### Given data

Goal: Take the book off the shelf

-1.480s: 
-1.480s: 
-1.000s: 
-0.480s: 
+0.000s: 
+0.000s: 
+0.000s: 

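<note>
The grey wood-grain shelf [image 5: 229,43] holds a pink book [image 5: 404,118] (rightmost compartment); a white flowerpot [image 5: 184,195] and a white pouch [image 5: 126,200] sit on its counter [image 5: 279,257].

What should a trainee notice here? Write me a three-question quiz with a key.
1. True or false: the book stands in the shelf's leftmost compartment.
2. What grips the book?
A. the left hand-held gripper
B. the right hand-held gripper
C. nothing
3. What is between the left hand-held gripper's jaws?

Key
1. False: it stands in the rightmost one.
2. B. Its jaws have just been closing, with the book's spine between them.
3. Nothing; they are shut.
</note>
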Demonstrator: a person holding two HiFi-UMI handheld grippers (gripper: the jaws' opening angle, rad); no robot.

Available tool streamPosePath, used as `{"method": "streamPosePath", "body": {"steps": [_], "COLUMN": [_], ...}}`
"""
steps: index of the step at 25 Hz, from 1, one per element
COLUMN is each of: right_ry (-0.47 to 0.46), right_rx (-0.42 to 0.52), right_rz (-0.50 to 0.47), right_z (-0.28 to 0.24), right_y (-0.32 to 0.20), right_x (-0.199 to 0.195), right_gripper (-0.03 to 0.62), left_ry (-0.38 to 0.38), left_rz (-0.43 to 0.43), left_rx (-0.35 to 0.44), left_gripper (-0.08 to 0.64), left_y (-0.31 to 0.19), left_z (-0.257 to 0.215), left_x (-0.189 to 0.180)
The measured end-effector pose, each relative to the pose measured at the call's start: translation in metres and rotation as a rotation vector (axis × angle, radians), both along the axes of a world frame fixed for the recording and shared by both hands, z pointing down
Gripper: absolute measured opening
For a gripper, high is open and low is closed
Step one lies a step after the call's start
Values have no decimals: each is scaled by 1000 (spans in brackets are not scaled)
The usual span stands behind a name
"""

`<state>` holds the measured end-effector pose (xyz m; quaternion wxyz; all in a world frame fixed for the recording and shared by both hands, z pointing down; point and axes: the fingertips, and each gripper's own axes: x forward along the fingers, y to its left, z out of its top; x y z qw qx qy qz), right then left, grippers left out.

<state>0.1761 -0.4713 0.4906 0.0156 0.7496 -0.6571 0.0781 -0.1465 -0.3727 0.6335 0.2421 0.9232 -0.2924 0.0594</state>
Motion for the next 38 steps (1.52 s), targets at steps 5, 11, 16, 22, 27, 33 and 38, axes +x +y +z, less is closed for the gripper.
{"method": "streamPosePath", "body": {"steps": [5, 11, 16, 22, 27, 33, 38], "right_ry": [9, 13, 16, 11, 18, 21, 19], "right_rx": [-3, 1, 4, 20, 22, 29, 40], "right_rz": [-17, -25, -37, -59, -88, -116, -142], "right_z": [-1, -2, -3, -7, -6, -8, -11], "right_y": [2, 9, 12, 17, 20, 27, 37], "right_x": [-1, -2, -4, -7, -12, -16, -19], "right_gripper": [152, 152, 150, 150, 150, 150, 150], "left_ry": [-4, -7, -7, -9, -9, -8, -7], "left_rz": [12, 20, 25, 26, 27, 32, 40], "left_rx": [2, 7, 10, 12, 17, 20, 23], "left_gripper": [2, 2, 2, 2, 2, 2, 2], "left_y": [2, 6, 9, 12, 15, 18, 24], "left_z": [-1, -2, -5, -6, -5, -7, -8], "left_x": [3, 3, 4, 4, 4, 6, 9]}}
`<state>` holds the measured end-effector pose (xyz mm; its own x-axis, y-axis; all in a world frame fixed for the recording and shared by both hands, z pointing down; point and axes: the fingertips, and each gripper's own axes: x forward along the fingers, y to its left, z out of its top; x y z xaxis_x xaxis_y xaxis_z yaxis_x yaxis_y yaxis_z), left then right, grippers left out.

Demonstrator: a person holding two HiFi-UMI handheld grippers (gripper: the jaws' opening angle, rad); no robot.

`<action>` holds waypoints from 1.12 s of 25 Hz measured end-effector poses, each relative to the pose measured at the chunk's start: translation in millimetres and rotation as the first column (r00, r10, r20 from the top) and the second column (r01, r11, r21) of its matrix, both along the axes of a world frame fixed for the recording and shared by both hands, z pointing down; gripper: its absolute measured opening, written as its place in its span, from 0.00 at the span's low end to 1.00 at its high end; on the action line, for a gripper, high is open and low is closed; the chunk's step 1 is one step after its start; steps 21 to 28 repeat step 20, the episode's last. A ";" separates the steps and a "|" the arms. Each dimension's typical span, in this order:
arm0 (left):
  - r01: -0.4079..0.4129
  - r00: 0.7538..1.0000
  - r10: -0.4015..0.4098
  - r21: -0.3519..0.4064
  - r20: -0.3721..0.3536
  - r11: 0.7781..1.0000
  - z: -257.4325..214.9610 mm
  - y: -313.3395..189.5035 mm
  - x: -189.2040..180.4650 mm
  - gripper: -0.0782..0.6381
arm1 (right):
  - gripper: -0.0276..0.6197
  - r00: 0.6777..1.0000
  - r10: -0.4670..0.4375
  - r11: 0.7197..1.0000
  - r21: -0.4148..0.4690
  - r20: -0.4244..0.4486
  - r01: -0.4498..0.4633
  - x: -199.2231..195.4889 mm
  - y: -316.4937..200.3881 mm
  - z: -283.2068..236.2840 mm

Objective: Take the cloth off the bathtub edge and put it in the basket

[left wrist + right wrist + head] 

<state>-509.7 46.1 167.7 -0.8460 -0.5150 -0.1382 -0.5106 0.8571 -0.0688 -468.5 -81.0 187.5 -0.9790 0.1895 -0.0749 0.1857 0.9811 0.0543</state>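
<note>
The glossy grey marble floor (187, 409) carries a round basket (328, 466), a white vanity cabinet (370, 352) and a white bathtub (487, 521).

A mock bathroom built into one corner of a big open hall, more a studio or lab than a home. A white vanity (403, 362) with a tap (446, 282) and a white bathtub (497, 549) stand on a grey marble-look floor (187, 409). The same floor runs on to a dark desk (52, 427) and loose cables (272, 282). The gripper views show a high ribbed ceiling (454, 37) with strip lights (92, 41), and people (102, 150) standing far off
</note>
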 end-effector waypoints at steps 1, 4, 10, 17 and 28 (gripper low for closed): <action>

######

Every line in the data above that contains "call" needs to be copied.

▶ **Response to this task**
The measured end-effector pose, each relative to the pose measured at the call's start: translation in metres and rotation as a rotation vector (axis × angle, radians), both along the axes of a world frame fixed for the recording and shared by both hands, z pointing down
Step one lies a step after the call's start

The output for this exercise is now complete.